## BRIEF:
Each line holding the word "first" must appear in the answer, copied from the entries.

## DATA FOR REVIEW:

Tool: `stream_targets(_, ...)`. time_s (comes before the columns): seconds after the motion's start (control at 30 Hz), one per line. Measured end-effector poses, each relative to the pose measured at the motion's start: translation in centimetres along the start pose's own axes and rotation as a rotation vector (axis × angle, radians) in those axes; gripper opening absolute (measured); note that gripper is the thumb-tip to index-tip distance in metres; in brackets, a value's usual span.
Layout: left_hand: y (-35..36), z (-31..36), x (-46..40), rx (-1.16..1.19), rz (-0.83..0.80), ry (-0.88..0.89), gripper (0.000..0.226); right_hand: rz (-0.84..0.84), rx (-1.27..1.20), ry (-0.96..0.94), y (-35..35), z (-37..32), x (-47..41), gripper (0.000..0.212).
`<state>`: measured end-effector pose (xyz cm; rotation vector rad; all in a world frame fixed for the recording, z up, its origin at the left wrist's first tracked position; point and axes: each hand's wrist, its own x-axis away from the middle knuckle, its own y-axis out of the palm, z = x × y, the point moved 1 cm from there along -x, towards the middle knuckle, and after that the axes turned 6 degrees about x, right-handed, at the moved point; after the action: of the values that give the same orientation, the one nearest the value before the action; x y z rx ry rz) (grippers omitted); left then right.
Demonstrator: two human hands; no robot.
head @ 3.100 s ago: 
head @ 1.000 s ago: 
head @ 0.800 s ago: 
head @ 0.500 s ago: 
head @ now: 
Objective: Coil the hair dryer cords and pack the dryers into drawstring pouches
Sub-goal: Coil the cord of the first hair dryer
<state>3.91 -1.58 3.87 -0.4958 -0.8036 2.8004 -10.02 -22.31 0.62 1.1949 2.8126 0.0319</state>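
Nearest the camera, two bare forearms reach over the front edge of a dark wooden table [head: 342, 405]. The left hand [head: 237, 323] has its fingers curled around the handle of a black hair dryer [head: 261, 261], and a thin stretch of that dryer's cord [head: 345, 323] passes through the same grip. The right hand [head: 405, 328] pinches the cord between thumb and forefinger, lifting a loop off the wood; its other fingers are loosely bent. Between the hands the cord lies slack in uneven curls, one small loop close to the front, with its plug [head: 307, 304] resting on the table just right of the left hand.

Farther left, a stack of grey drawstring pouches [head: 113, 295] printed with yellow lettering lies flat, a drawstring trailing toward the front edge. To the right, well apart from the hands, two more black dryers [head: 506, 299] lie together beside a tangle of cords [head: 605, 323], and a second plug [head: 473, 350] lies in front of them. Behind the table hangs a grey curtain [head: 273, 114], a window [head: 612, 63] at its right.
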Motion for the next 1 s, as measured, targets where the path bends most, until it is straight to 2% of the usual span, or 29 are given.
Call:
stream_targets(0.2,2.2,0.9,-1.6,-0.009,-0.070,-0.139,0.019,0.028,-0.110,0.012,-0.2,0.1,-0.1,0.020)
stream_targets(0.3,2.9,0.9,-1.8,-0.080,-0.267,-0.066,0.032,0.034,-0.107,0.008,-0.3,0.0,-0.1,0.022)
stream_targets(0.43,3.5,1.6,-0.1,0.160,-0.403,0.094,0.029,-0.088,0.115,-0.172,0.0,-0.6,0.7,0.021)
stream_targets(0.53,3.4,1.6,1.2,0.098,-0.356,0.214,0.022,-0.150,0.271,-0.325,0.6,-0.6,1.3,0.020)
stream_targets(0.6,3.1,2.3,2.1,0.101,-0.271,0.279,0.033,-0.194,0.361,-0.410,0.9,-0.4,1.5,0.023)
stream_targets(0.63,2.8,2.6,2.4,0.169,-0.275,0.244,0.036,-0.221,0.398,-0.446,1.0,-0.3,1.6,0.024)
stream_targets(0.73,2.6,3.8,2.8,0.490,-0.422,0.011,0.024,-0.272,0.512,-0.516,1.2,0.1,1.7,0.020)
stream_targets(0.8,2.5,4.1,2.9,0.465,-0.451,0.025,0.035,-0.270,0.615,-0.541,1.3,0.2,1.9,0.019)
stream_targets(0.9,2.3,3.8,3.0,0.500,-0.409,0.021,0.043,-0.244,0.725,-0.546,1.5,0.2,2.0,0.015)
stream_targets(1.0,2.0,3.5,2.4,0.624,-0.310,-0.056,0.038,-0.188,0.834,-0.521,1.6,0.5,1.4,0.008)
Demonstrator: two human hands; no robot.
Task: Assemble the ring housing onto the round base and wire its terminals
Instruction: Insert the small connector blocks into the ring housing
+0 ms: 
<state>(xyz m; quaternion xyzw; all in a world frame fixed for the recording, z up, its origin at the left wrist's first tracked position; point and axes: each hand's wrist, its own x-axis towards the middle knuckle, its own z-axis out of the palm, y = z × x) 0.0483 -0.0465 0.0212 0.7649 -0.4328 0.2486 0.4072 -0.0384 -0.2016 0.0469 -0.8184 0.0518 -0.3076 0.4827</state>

## SOLUTION FOR THIS EXERCISE:
`<state>`: measured end-effector pose (xyz cm; rotation vector rad; all in a world frame fixed for the recording, z up, its origin at the left wrist's first tracked position; point and axes: each hand's wrist, its own x-axis away from the middle knuckle, its own y-axis out of the palm, z = x × y, the point moved 1 cm from there along -x, towards the middle knuckle, and after that the axes turned 6 degrees about x, right-handed, at the moved point; after the action: of the values that give the same orientation, the one nearest the value before the action; x y z rx ry rz) (grippers omitted); left then right.
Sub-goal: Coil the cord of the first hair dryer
<state>(xyz m; quaternion xyzw; all in a world frame fixed for the recording, z up, its origin at the left wrist's first tracked position; point and axes: each hand's wrist, its own x-axis towards the middle knuckle, its own z-axis out of the palm, y = z × x) 0.0483 -0.0465 0.0212 0.7649 -0.4328 0.2486 0.4072 -0.0384 -0.2016 0.0469 -0.8184 0.0518 -0.3076 0.4827</state>

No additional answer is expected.